Bahrain's main Island (the Kingdom is made up of 33 islands) is thought to have been torn
    from the Arabian peninsula around 6000BC. It has been inhabited since prehistoric times.

    The islands of Bahrain were home to one of the great trading empires of the ancient world.
    This was the civilization of Dilmun, founded during the Bronze Age around 3000BC and
    lasting, in one form or another, for over 2000 years.

    Dilmun developed as a centre of trade and commerce because of its location along trade
    routes linking Mesopotamia (southern Iraq) with the Indus Valley (today's India and
    Pakistan). Its decline dates from the fall of the Indus Valley civilization in the middle of the
    second millennium BC. This would of course have stripped Dilmun of its importance as a
    trading centre between Mesopotamia and India.

    Once the decline had set it continued over the following centuries. There is mention of
    Dilmun as a vassal of Assyria in the 8th century BC and by 600BC, it had been fully
    incorporated into the Babylonian empire.

    Though Dilmun enjoyed considerable power and influence, it is difficult to gauge exactly how
    much. There is no question that at one time Dilmun controlled a large part of the western
    Gulf shore, but there is dispute over how far north and inland its influence was felt. At
    various times in its history Dilmun probably extended as far north as Kuwait.

    There is virtually no information about what happened between Dilmun's absorption by
    Babylon and the arrival of Nearchus, a general in the army of Alexander the Great. He
    established a colony on the island of Falaika off the coast of Kuwait in the late 4th century
    BC. It is known that he explored the Gulf at least as far south as Bahrain. From the time of
    Nearchus until the coming of Islam in the 7th century AD, Bahrain was known by its Greek
    name of Tylos.

    The six hundred years from 300B.C. to 300A.D. seem to have been relatively prosperous
    ones. Writing in the first century A.D, Pliny mentioned that Tylos was famous for its pearls.
    During these years Bahrain was strongly influenced and often directly ruled by various
    Persian civilizations; the islands were formally annexed by the Sassanian Persians in the 4th
    century A.D.

    It was during the 3rd or 4th centuries A.D. that many inhabitants of Bahrain appear to have
    adopted the new Christian faith. It is a fact that the Nestorian sect of Christianity was well-
    established in Bahrain and on the Arabian side of the Gulf by the early 5th century. Church
    records show that Bahrain was the seat of two of the five Nestorian bishoprics existing on the
    Arabian side of the Gulf at the time of the arrival of Islam. It is uncertain when the two
    bishoprics were dissolved though they are known to have survived until 835A.D.
    In June 1932 oil was discovered in commercial quantities in Bahrain by William Taylor, it
    was the first discovery of oil on the Arab side of the Gulf and it coincided with the collapse of
    the world pearl market which had been Bahrain’s main export.
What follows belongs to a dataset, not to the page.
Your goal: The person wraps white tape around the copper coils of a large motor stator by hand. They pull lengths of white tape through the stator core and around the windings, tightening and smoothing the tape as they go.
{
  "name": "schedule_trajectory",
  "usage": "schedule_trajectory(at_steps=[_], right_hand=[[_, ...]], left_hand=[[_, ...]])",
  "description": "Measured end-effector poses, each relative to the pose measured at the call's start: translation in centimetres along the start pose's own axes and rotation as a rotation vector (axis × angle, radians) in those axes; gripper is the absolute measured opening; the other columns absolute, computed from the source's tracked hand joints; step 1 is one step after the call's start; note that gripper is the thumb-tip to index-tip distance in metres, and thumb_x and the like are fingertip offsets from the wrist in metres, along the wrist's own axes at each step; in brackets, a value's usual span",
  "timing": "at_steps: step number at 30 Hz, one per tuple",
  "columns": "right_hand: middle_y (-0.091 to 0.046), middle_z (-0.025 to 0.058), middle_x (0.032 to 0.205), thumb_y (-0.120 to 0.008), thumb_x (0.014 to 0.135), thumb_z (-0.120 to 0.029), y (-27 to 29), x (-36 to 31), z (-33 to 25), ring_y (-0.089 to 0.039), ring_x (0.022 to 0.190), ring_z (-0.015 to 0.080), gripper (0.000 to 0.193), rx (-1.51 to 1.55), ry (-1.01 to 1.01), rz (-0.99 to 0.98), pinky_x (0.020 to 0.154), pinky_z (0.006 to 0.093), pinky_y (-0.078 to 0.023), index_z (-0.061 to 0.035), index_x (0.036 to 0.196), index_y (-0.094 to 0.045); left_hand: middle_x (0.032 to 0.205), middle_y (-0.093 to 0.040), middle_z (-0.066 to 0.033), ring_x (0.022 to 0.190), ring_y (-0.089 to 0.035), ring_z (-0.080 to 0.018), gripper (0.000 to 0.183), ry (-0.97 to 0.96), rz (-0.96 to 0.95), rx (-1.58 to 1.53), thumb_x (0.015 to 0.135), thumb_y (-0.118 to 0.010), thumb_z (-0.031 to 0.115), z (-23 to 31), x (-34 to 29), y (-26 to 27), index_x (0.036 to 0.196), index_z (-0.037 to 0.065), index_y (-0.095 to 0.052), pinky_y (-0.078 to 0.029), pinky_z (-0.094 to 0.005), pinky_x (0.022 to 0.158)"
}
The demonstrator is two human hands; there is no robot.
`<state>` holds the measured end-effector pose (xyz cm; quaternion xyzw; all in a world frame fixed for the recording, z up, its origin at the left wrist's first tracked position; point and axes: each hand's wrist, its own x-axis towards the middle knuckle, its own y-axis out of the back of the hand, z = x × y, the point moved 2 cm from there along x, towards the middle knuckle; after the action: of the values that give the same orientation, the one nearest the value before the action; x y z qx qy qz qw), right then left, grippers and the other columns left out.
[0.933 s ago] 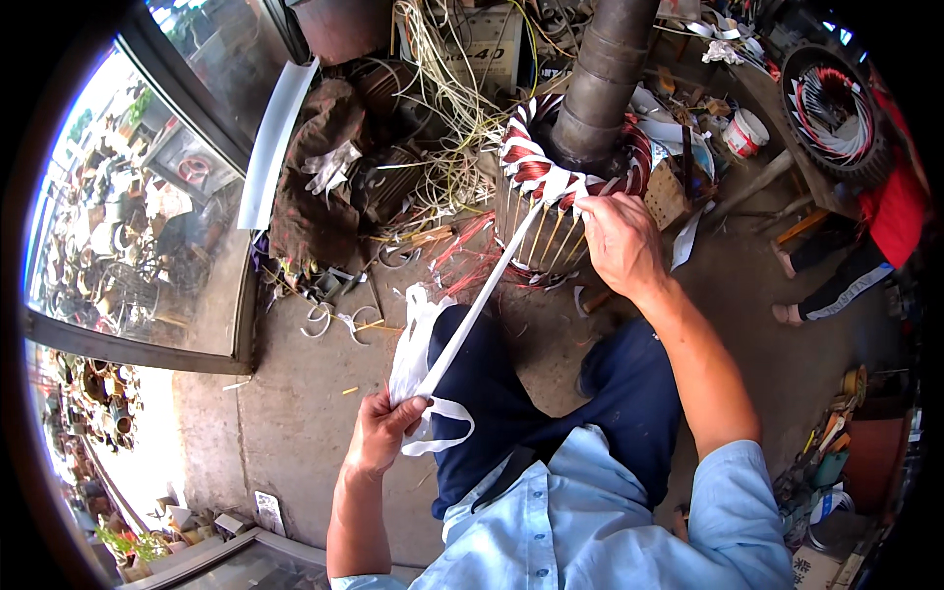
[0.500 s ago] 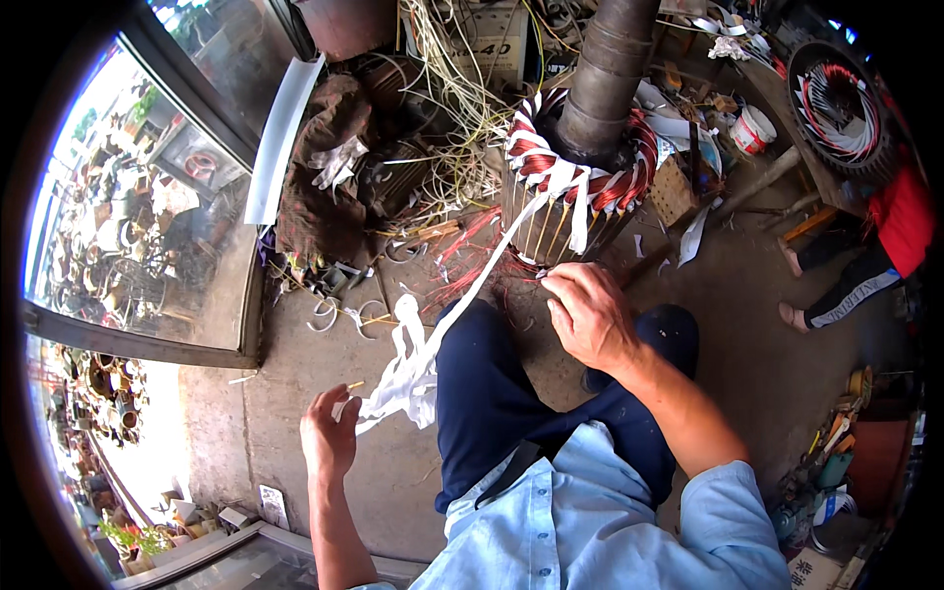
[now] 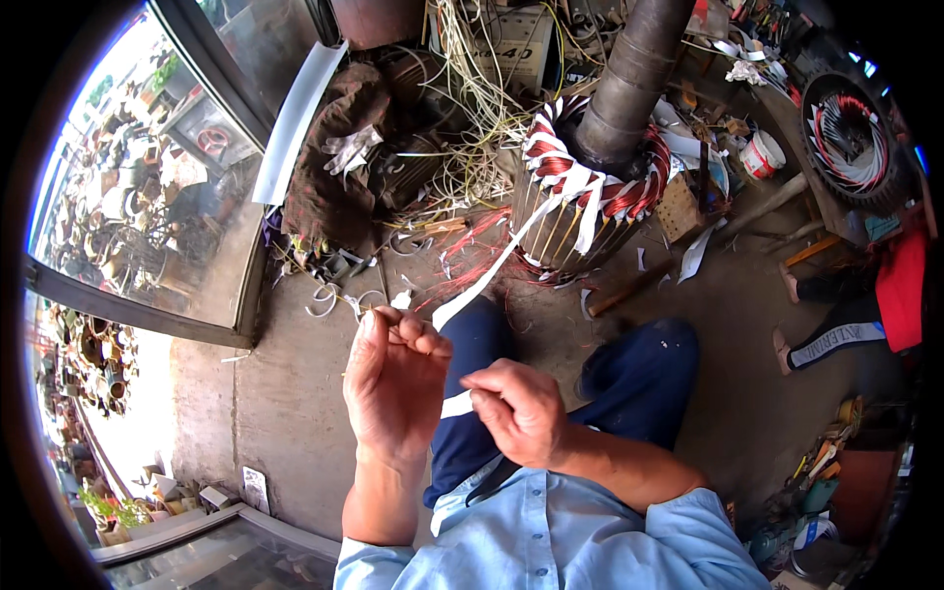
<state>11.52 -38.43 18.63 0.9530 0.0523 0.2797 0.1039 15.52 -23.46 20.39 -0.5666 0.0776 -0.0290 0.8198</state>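
In the head view, the step in hand appears to be handling the white tape (image 3: 462, 303): it runs from the near rim of the wound core (image 3: 543, 162), standing on the floor ahead of you, down to behind your left hand (image 3: 396, 393). That hand is palm up with fingers curled; I cannot tell whether its grip holds anything. Your right hand (image 3: 521, 413) has its grip pinched, seemingly on a stretch of tape showing between your 2 hands. The next move, I judge, calls for keeping the strip flat and untwisted.

A dark column (image 3: 634, 84) rises from the core's opening and stands in the way there. Red wires (image 3: 480, 264) lie near the strip and could snag it. Pale wires (image 3: 472, 88) heap behind; at right, another wound ring (image 3: 822, 147) rests on a worktop (image 3: 794, 138) near a person in red (image 3: 903, 295).
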Motion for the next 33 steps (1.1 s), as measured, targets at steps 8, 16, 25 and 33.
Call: schedule_trajectory(at_steps=[8,16,25,33], right_hand=[[-0.061,0.0017,0.07,-0.064,0.097,-0.002,7.4,0.4,0.8,-0.056,0.058,0.0064,0.014,-0.072,-0.232,0.183,0.053,0.0229,-0.046,0.0035,0.11,-0.063],[-0.062,0.007,0.067,-0.072,0.073,0.008,11.9,2.9,0.0,-0.059,0.052,0.0244,0.029,-0.478,0.128,-0.142,0.049,0.0354,-0.045,-0.0028,0.098,-0.063],[-0.063,0.0126,0.075,-0.073,0.079,0.008,18.4,9.4,0.6,-0.062,0.063,0.0289,0.019,-0.986,0.268,0.214,0.057,0.0371,-0.049,-0.0004,0.094,-0.064],[-0.062,0.0145,0.077,-0.071,0.079,0.004,20.8,12.8,1.0,-0.062,0.067,0.0358,0.017,-1.225,0.229,0.027,0.061,0.0426,-0.049,-0.0024,0.092,-0.062]], left_hand=[[0.082,-0.068,-0.0102,0.07,-0.062,-0.0176,0.019,-0.114,-0.118,0.395,0.095,-0.07,0.017,-3.1,2.7,3.2,0.104,0.001,-0.07,-0.051,-0.0317,0.067],[0.072,-0.065,-0.0079,0.062,-0.057,-0.0146,0.019,-0.02,-0.042,0.624,0.092,-0.073,0.014,-2.7,6.9,5.4,0.097,-0.003,-0.069,-0.044,-0.0258,0.055],[0.133,-0.055,-0.0224,0.126,-0.05,-0.0405,0.072,-0.27,-0.268,1.732,0.085,-0.077,0.023,-6.2,11.7,4.3,0.144,-0.002,-0.044,-0.042,-0.0452,0.106],[0.119,-0.065,-0.0242,0.113,-0.062,-0.0401,0.052,0.181,-0.564,1.607,0.092,-0.068,0.034,-7.5,10.3,4.0,0.126,-0.005,-0.06,-0.046,-0.0449,0.099]])
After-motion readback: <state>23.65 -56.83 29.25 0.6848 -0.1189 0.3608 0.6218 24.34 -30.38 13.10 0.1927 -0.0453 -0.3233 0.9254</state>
    Because Bahrain was the first Gulf state to discover oil, it was also the first to enjoy the
    benefits that came with the revenues, with a marked improvement in the quality of
    education and health care.

    Bahrain remained a protectorate of Great Britain until 1968, when the agreement between
    the two countries was cancelled by mutual consent. In 1971, Bahrain achieved total
    independence under the rule of the late Sheik Isa bin Salman Al Khalifa. On the 6 of March
    1999, Sheikh Isa bin Salman Al Khalifa, died at the age of 65; His son, Sheikh Hamad bin
    Isa al-Khalifa ascended to the throne in a smooth transition and he wisely made Bahrain a
    Kingdom after consulting the people who voted for the new constitution.

    Bahrain's oil production is minimal. The UAE, produces about 2 million barrels a day while
    Bahrain's daily production is less than 50,000 barrels. Bahrain does refine a large quantity of
    Saudi oil which arrives in the country through an undersea pipeline.
    Because of its limited oil production, the country has developed a more diversified economy
    than the other Gulf states.

    When Lebanon collapsed in the late 1970s, Bahrain made a conscious effort to attract the
    formerly Beirut-based banks and bankers to Manama and the effort paid off. In the late
    '80s, Bahrain's financial services sector expanded into offshore banking, though competition
    in this field has been stiff it has emerged as the Middle East's pre-eminent financial hub and
    a worldwide hub for Islamic Banking. In the recent past, the government has also begun a
    drive to attract tourists to the islands. The highlight of this was winning the competition to
    host the Formula One Grand Prix on the Island, beating off stiff competition from
    neighboring countries and enhancing its up market image.